WHAT IS BEING ASKED: Please count the lines in the data below that mention the word "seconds", then give only the total.
= = =
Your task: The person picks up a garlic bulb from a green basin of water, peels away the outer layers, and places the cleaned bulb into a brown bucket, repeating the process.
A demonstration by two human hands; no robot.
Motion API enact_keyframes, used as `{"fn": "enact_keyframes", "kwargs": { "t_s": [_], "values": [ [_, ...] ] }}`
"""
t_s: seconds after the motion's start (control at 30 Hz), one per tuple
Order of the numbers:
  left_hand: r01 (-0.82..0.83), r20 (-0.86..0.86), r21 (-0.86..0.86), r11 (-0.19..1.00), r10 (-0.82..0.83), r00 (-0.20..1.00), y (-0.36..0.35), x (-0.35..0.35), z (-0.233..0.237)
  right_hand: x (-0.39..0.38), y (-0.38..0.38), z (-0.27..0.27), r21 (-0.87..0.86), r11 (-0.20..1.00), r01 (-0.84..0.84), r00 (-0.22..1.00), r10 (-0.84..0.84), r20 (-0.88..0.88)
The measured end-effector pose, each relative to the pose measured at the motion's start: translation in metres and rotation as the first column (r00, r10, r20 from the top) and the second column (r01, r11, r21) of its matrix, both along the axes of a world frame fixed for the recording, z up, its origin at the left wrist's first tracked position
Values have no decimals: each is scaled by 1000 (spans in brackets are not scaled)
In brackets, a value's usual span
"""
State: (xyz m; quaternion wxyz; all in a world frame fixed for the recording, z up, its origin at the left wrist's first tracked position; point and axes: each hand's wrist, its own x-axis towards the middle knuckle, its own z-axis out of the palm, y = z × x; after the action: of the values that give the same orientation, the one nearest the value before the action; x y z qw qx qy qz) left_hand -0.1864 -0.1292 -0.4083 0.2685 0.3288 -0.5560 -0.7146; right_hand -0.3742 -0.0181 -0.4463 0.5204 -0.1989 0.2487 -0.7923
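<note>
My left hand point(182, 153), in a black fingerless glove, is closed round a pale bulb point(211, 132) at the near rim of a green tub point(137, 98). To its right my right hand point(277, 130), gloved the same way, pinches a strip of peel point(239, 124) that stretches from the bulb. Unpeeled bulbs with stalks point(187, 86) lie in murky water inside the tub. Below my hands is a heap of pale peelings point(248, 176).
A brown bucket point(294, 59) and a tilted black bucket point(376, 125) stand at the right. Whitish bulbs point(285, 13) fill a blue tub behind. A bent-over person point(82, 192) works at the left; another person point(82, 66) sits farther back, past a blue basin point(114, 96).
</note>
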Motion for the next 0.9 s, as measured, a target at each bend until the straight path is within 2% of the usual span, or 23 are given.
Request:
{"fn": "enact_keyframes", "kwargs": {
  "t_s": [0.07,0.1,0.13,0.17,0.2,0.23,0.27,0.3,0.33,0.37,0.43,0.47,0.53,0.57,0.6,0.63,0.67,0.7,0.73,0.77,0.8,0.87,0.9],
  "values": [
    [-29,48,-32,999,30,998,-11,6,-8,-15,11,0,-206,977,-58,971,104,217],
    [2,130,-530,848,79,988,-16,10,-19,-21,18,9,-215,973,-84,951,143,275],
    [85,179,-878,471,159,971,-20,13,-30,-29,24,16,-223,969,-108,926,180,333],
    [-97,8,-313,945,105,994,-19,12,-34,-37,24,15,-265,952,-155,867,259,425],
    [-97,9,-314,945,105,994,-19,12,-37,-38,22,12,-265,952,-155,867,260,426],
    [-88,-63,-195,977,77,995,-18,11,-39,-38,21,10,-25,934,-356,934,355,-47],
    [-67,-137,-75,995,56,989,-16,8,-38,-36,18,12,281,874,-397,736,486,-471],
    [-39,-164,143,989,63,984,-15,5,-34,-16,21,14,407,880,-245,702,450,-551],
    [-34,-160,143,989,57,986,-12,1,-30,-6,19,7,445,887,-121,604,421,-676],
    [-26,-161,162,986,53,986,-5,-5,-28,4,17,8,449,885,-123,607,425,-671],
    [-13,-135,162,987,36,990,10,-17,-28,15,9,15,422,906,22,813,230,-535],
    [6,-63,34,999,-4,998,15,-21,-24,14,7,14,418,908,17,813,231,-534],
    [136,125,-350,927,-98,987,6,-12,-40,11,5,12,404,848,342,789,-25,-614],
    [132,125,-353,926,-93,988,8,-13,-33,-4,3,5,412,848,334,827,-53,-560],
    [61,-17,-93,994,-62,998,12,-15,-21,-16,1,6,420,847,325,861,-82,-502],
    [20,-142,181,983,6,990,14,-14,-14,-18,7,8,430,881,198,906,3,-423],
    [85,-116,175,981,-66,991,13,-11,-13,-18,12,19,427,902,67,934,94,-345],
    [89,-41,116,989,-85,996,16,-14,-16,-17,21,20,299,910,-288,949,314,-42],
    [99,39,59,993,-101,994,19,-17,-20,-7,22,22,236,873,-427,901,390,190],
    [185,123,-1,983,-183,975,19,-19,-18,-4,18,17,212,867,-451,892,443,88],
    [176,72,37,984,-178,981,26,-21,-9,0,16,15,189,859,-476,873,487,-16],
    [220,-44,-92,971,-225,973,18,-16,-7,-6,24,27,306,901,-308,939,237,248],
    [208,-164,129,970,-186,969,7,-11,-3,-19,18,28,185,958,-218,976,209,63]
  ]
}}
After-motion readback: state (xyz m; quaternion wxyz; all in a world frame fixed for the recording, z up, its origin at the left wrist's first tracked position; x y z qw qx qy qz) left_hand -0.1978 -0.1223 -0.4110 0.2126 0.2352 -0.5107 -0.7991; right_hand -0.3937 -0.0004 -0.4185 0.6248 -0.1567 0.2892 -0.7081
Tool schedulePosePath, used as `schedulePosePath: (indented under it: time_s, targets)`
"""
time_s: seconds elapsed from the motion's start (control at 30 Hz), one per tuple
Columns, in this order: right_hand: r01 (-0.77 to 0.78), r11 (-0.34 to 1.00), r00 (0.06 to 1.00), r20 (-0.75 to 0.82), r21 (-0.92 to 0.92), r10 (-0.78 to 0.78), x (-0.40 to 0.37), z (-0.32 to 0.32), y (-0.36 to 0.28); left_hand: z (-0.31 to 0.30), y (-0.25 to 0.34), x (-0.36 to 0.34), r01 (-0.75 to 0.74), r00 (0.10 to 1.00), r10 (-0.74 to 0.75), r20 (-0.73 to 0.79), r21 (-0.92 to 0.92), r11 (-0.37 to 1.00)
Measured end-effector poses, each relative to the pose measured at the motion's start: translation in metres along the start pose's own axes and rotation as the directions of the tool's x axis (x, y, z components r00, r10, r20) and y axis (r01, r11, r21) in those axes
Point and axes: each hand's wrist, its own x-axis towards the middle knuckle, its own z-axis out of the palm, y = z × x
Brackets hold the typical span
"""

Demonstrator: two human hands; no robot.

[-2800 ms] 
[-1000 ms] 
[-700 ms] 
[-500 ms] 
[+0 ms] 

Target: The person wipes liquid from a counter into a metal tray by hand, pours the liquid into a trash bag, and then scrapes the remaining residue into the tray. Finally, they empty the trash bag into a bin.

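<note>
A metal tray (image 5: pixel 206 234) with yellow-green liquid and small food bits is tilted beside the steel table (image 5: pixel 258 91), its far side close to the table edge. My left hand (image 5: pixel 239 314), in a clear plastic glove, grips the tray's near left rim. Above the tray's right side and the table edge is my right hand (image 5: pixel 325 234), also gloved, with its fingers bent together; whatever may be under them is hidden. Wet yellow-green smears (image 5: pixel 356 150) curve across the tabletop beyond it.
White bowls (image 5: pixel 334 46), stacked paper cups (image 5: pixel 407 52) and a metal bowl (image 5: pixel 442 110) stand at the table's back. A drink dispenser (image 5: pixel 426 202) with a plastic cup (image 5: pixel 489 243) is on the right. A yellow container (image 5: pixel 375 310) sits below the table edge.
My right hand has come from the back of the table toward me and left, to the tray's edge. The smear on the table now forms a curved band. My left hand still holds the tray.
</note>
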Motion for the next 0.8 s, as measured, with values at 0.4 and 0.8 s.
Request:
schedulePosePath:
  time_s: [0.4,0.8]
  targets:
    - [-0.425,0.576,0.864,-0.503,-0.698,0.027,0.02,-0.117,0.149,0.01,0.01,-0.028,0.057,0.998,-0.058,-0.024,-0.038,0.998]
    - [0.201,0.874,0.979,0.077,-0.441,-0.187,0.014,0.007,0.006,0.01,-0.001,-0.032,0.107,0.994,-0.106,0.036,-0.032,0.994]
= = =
RESULT FOR THIS EXERCISE: 2